Yay! First to comment! Well, pretty good teaser, and pretty hard too. Good job.

Sorry too complicated for this old brain. Suspect there are seom brainiacs out there who can do these, but I am not one of them. But even so, it appears you v\gave a very good expanation of how you arrived at your answer so all in all It was a good job.

Grrrr that teaser wasn't easy... And y didn't you share your chocolate with me in the chat room.?? *waaahh!!!*

So very confusing!

Its not really, just follow the solution on paper and everything will become clear

It's a very interesting problem and a well constructed solution but I am not going to vote on this until I have thought about the solution. Certainly if the squares fall in the designated area, they will touch/overlap, but I am struggling to connect the specific areas with a general solution. I like the problem and the way the solution has been tackled!

Superb problem. I got it though by a round about method. Assuming the side of the small sq is A meters (0.17 in this case) and the big sq is 1 M, the answer I got is (A*(2-3A)/(1-A)^2)^2 which matches the solution.

I solved it by splitting the bigger square into three areas (a center sq of side 1-3A, 4 corner squares of side A and 4 rectangles of side A & 1-3A). The probability of the squares overlapping when the first square is in each of the above areas are 4AA/(1-A)^2, 9AA/4/(1-A)^2 and 3AA/(1-A)^2. Adding these after multiplying by first square probabilities, we can get the answer as (A*(2-3A)/(1-A)^2)^2.

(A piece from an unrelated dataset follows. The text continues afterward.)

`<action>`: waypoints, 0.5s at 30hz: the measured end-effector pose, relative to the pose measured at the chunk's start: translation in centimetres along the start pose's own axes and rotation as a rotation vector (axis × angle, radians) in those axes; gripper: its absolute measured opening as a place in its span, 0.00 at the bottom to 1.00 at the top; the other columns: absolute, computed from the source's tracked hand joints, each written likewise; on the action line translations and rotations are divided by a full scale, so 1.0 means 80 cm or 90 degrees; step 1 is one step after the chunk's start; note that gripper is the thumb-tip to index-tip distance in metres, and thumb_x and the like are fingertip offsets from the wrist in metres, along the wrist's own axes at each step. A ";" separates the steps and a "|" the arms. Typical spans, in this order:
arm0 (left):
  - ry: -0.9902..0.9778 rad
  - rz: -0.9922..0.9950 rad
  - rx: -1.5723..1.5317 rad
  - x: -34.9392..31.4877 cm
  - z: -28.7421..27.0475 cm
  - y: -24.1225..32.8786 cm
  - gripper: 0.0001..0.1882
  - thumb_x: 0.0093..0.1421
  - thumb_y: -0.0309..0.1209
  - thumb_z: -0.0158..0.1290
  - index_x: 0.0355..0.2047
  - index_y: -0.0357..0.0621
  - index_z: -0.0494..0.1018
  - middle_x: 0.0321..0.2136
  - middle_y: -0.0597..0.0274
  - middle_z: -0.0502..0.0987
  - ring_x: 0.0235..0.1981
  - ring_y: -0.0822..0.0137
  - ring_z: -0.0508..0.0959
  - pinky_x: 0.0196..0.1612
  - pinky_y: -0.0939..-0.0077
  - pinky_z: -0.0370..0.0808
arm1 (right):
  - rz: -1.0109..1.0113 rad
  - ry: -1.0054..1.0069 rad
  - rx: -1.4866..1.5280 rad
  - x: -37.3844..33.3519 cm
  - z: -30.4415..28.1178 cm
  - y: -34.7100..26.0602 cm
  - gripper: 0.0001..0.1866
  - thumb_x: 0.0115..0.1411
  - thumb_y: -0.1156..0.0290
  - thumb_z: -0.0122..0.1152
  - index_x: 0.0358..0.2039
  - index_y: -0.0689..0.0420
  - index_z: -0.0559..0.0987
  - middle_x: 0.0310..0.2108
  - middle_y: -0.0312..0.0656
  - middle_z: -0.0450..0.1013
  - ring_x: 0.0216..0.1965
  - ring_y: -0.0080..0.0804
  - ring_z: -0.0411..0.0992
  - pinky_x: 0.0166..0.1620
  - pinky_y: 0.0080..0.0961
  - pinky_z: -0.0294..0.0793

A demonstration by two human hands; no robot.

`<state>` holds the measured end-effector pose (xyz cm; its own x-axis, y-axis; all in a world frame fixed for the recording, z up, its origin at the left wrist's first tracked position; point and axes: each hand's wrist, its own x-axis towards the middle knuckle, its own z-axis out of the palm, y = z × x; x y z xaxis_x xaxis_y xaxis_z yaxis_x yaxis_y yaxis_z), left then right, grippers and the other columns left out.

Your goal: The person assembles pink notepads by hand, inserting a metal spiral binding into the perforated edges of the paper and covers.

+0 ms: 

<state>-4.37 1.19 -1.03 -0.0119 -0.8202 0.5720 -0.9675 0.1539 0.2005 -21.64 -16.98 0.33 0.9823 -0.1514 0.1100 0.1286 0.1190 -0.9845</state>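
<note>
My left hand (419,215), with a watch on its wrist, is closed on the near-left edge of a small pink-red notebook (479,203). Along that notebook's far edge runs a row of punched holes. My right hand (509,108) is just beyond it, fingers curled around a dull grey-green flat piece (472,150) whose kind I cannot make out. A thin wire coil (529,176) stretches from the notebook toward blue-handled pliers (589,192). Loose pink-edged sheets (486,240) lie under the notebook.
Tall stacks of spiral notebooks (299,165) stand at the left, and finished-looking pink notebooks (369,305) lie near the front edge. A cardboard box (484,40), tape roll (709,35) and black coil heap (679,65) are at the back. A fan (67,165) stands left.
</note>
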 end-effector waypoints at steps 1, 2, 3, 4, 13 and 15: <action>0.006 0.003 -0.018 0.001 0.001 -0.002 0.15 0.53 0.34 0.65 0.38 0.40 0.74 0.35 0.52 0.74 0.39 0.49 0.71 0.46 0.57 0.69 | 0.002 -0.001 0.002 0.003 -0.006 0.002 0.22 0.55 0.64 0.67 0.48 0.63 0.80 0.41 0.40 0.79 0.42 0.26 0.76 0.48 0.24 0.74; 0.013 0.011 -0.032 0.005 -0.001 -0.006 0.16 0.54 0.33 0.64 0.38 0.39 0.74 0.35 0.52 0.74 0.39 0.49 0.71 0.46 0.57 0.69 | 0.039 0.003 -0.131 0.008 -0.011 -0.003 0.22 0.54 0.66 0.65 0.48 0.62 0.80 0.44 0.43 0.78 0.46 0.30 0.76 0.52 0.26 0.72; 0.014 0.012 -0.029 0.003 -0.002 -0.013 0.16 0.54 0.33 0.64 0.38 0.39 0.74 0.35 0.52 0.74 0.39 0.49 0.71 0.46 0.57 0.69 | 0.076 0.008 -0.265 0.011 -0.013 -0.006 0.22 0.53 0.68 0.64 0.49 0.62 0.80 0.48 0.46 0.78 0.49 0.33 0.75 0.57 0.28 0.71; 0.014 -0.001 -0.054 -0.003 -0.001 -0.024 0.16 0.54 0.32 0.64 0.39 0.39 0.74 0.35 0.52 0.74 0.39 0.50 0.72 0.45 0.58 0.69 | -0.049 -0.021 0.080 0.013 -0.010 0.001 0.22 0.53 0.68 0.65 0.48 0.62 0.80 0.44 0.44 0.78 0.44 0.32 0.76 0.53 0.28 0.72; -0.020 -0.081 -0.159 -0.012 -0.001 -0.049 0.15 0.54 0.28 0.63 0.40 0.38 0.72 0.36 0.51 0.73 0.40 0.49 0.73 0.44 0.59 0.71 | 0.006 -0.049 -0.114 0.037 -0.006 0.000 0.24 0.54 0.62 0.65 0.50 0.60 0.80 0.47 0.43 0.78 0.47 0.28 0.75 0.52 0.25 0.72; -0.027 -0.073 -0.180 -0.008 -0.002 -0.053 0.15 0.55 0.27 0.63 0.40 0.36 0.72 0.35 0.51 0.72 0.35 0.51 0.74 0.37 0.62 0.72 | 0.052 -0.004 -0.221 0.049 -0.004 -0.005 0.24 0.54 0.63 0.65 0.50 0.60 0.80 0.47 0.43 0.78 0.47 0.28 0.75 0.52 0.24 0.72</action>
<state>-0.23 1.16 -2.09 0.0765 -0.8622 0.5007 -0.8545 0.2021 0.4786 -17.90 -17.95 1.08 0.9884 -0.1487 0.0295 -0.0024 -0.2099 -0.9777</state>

The solution given by the author is definitely more elegant. Here in the xy grid of side (1-A), overlap will happen if the X coordinates of the two squares are within the center rectangle of sides sqrt(2)*A and sqrt(2)*(1-2A) or the two corner triangles. So the probability of one coordinate say X suitable for overlapping is sqrt(2)*A * sqrt(2)*(1-2A) /(1-A)^2 + AA = A(2-3A)/(1-A)^2. Square of this will give the answer.

I solved it by splitting the bigger square into three areas (a center sq of side 1-3A, 4 corner squares of side A and 4 rectangles of side A & 1-3A). The probability of the squares overlapping when the first square is in each of the above areas are 4AA/(1-A)^2, 9AA/4/(1-A)^2 and 3AA/(1-A)^2. Adding these after multiplying by first square probabilities, we can get the answer as (A*(2-3A)/(1-A)^2)^2.

The solution given by the author is definitely more elegant. Here in the xy grid of side (1-A), overlap will happen if the X coordinates of the two squares are within the center rectangle of sides sqrt(2)*A and sqrt(2)*(1-2A) or the two corner triangles. So the probability of one coordinate say X suitable for overlapping is sqrt(2)*A * sqrt(2)*(1-2A) /(1-A)^2 + AA = A(2-3A)/(1-A)^2. Square of this will give the answer.

In being one of the editors who accepted this teaser, I think it is really hard. Even I couldn't get it!

All I can say is Wow.....very hard....very good teaser though!

Thanks, I'm glad everyone liked it, my first solution was difficult, using double integrals, and was tough to understand.

But while I was lying in bed, the solution just came to me, and in the middle of the night, I got up and grabbed my calculator, tested it, and it matched my other solution.

Just to make sure it was correct, I did a simulation using a java program. I think I ran the experiment a billion times, counted the successes, and divided by a billion.

The result was practically identical (to about 4sf) to the theoretical probability.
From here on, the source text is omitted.